■ **WHAT IS EXPECTED**:
Output the data verbatim, minus the images.

GIVEN MATERIAL: Begin

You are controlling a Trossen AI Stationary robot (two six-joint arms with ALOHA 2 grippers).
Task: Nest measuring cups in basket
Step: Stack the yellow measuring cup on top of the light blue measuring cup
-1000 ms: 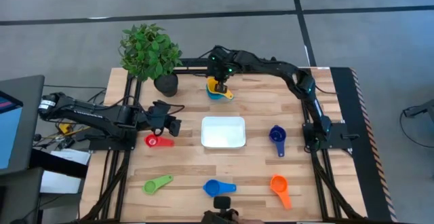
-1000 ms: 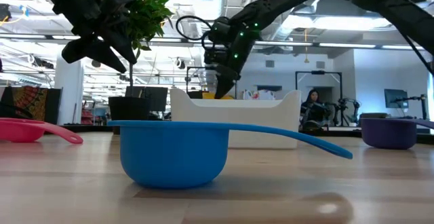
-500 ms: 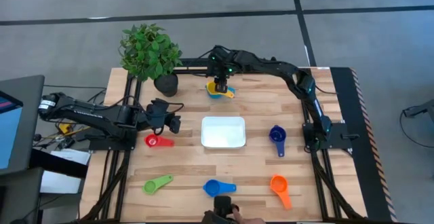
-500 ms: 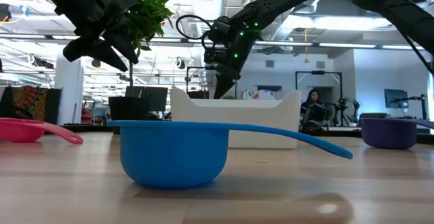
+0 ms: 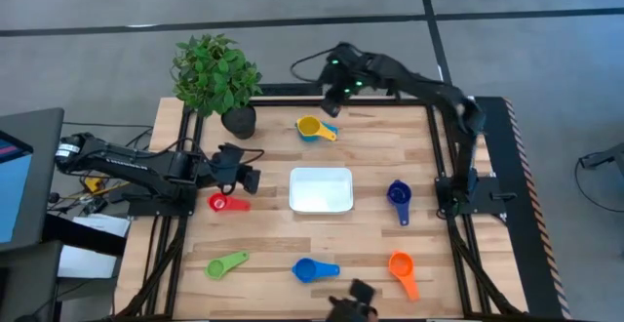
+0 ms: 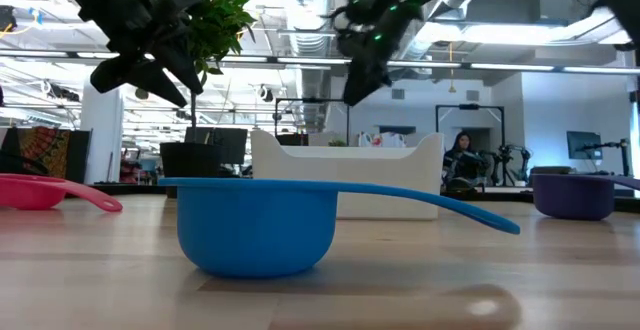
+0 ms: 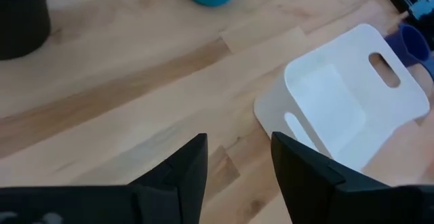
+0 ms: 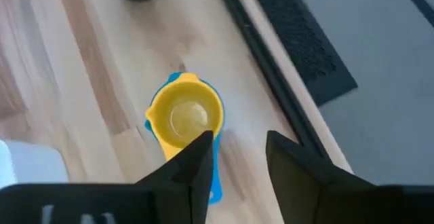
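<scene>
Leftmost, the left gripper [image 5: 246, 177] is held low over the wooden table [image 5: 370, 156], its dark fingers [image 7: 183, 170] spread with nothing between them, just above the small red plastic measuring cup [image 5: 222, 202]. Toward the near edge, the green plastic scoop [image 5: 226, 263] and the blue plastic scoop [image 5: 314, 269] are left loose. At the centre, the shallow white rectangular basket [image 5: 321, 189] sits empty.

Beyond it, near the far edge, the yellow plastic cup [image 5: 310, 126] is seated inside the light blue plastic cup [image 8: 211, 176], so one pair is already nested, but on the table and not in the basket. The right gripper [image 5: 334, 96] is raised above and just right of that pair, its fingers [image 8: 193, 166] parted and empty. Further right, the navy plastic cup [image 5: 398, 196] and the orange plastic cup [image 5: 401, 265] lie apart.

For the step in hand, judged to be moving the stacked pair, the outer light blue bowl or both handles together should be pinched, so that the yellow cup is not lifted out alone. The stack should be kept level and lowered fully to the basket floor before release.
</scene>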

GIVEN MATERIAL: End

■ **RESULT OF THE EXERCISE**:
You are controlling a Trossen AI Stationary robot (two six-joint arms with ALOHA 2 grippers).
Task: Nest measuring cups in basket
Step: Stack the yellow measuring cup on top of the light blue measuring cup
-1000 ms: 
-1000 ms: 
-500 ms: 
-500 ms: 
+0 ms: 
+0 ms: 
+0 ms: 
+0 ms: 
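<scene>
Leftmost, the left gripper [image 5: 246, 177] is held low over the wooden table [image 5: 370, 156], its dark fingers [image 7: 183, 170] spread with nothing between them, just above the small red plastic measuring cup [image 5: 222, 202]. Toward the near edge, the green plastic scoop [image 5: 226, 263] and the blue plastic scoop [image 5: 314, 269] are left loose. At the centre, the shallow white rectangular basket [image 5: 321, 189] sits empty.

Beyond it, near the far edge, the yellow plastic cup [image 5: 310, 126] is seated inside the light blue plastic cup [image 8: 211, 176], so one pair is already nested, but on the table and not in the basket. The right gripper [image 5: 334, 96] is raised above and just right of that pair, its fingers [image 8: 193, 166] parted and empty. Further right, the navy plastic cup [image 5: 398, 196] and the orange plastic cup [image 5: 401, 265] lie apart.

For the step in hand, judged to be moving the stacked pair, the outer light blue bowl or both handles together should be pinched, so that the yellow cup is not lifted out alone. The stack should be kept level and lowered fully to the basket floor before release.
</scene>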

With that, the exercise is done.